• _Task to complete_: Please transcribe exactly the lines from the first line of the records below through the line containing "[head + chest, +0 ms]", including both, and omit all pictures.

....

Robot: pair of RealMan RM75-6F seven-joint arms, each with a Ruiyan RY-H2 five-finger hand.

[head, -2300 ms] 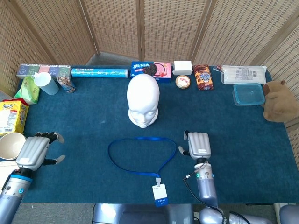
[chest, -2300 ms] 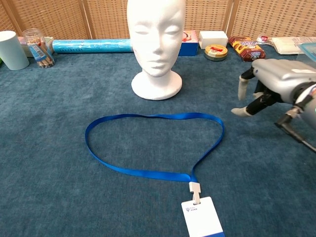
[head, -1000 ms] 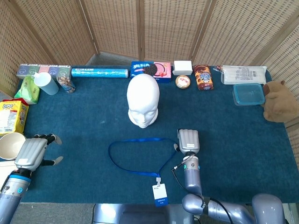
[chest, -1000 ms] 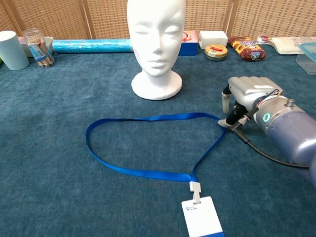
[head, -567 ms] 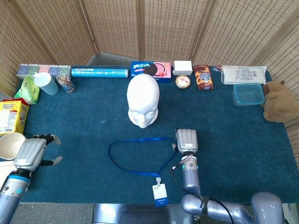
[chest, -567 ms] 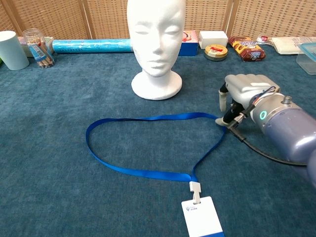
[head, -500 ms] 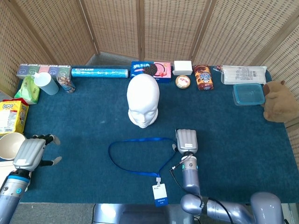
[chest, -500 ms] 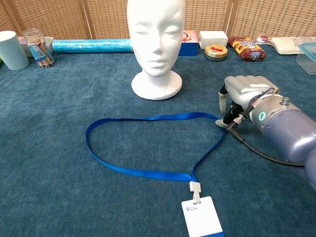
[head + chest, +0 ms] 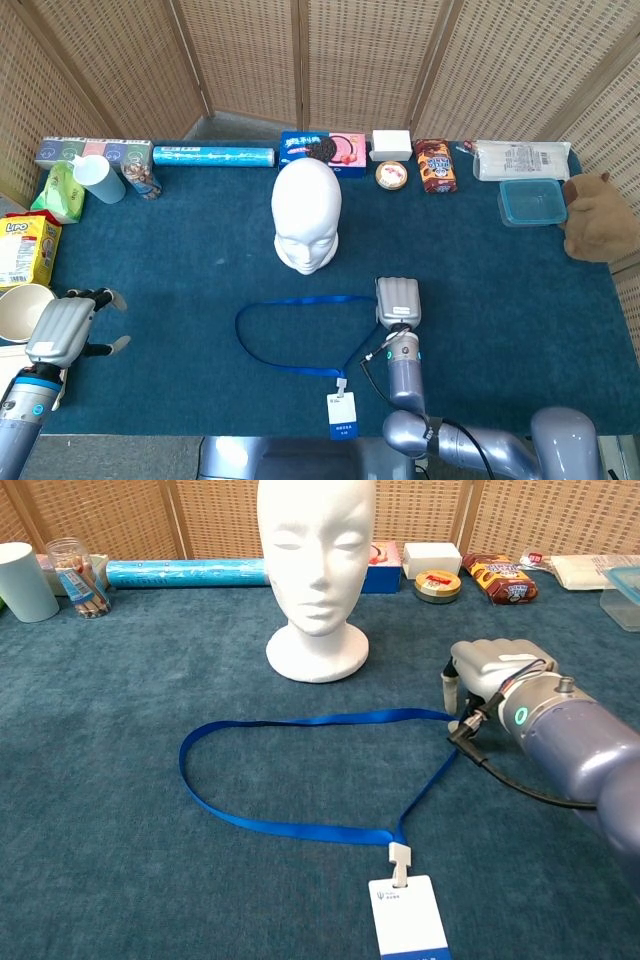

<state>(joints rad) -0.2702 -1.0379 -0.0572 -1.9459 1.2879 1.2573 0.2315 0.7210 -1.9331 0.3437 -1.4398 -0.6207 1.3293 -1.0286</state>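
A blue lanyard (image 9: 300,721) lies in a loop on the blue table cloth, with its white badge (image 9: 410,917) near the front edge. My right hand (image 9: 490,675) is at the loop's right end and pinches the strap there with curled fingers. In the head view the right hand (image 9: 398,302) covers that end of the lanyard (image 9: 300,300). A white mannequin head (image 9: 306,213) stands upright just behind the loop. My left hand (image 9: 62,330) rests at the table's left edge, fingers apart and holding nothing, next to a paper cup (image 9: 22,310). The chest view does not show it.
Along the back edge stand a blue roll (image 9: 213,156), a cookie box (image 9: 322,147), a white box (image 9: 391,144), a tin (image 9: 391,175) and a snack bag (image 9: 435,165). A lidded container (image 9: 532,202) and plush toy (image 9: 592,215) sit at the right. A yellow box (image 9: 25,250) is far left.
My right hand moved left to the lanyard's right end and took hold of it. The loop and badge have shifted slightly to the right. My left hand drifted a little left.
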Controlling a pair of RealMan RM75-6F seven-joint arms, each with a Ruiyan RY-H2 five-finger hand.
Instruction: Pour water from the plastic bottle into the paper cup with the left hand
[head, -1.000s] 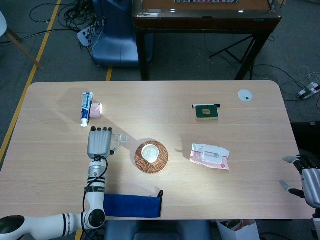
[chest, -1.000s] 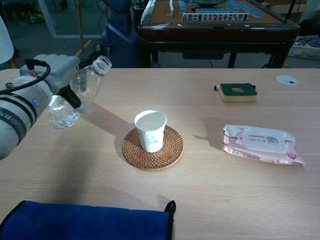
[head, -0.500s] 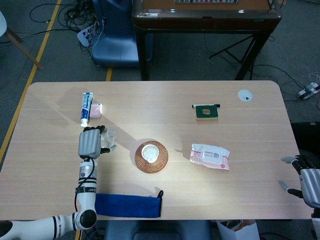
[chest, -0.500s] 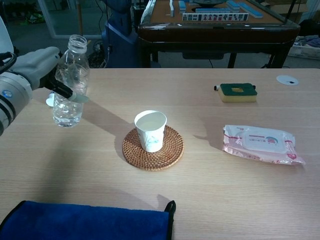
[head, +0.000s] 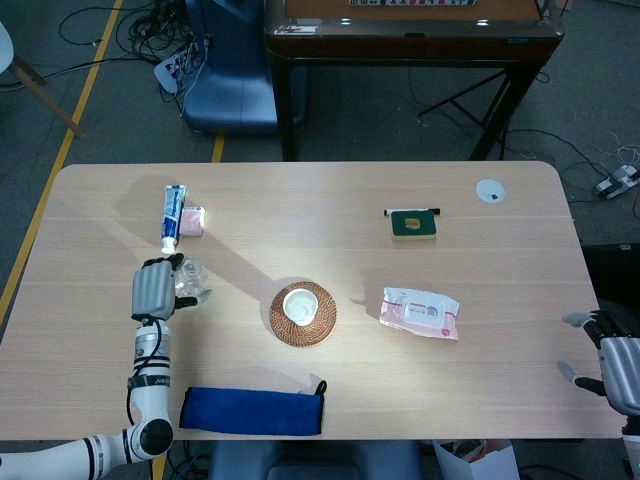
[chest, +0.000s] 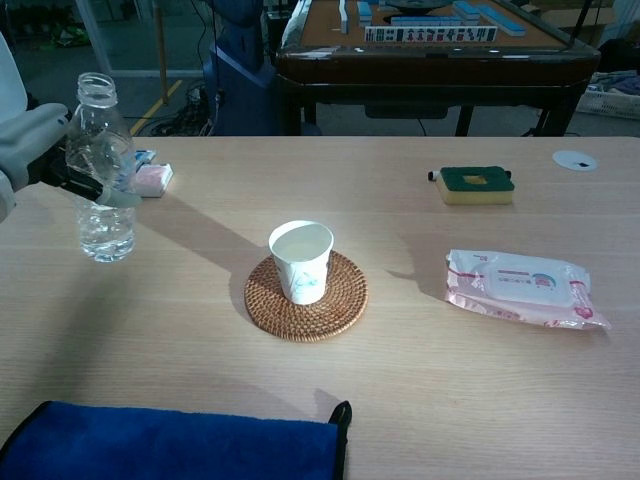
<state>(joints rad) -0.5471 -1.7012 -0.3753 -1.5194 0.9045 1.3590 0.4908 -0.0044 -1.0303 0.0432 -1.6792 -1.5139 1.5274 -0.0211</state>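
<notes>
So the plastic bottle is upright at about 9 o'clock from the paper cup, well apart from it, cap off, with only a little water low in the bottom. The left hand is wrapped around its middle, fingers closed on it, and the base looks to be on or just above the worktop; I can't tell which. The cup sits on a round woven coaster and looks filled near the brim with a pale liquid, so my read is the pour is done and this is the set-down step. Next move would be settling the bottle flat and letting go without knocking it, since it's light and nearly empty. The right hand is way off at 3 o'clock by the worktop edge, fingers spread, holding nothing. At 3 o'clock from the cup there's a wipes pack, closed.
</notes>
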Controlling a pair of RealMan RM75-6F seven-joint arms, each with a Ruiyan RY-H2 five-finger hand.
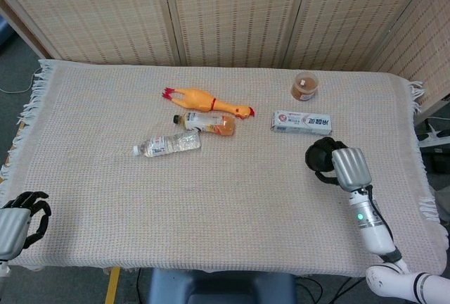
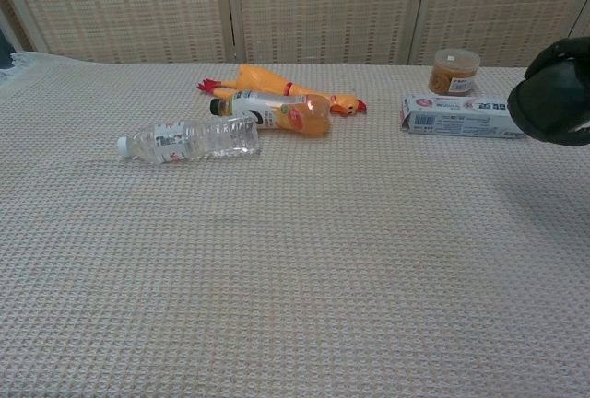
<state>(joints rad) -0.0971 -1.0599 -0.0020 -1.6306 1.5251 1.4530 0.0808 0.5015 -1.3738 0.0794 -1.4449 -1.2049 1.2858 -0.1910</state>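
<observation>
My right hand (image 1: 325,159) (image 2: 556,92) hovers above the cloth at the right, fingers curled in with nothing in them, just in front of a white and blue box (image 1: 301,122) (image 2: 466,115). Behind the box stands a small brown jar (image 1: 305,86) (image 2: 454,71). My left hand (image 1: 27,212) rests at the near left edge of the table, fingers curled, holding nothing. Near the middle lie a yellow rubber chicken (image 1: 207,100) (image 2: 277,85), an orange drink bottle (image 1: 207,123) (image 2: 273,112) and a clear water bottle (image 1: 169,143) (image 2: 192,140).
A beige woven cloth (image 1: 225,198) covers the whole table, fringed at both sides. Wicker screens (image 1: 232,8) stand behind it. The table's right edge lies close to my right arm.
</observation>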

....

• _Finished exercise_:
Robot: pair of RealMan RM75-6F seven-joint arms, each with a Ruiyan RY-H2 five-finger hand.

[head, -2300 ms] 
[chest, -2300 ms] 
[head, -1000 ms] 
[chest, -1000 ms] 
[head, -567 ms] 
[chest, -567 ms] 
[head, -500 ms] 
[chest, -500 ms] 
[head + chest, +0 ms] 

The answer is complete, and the exercise is done.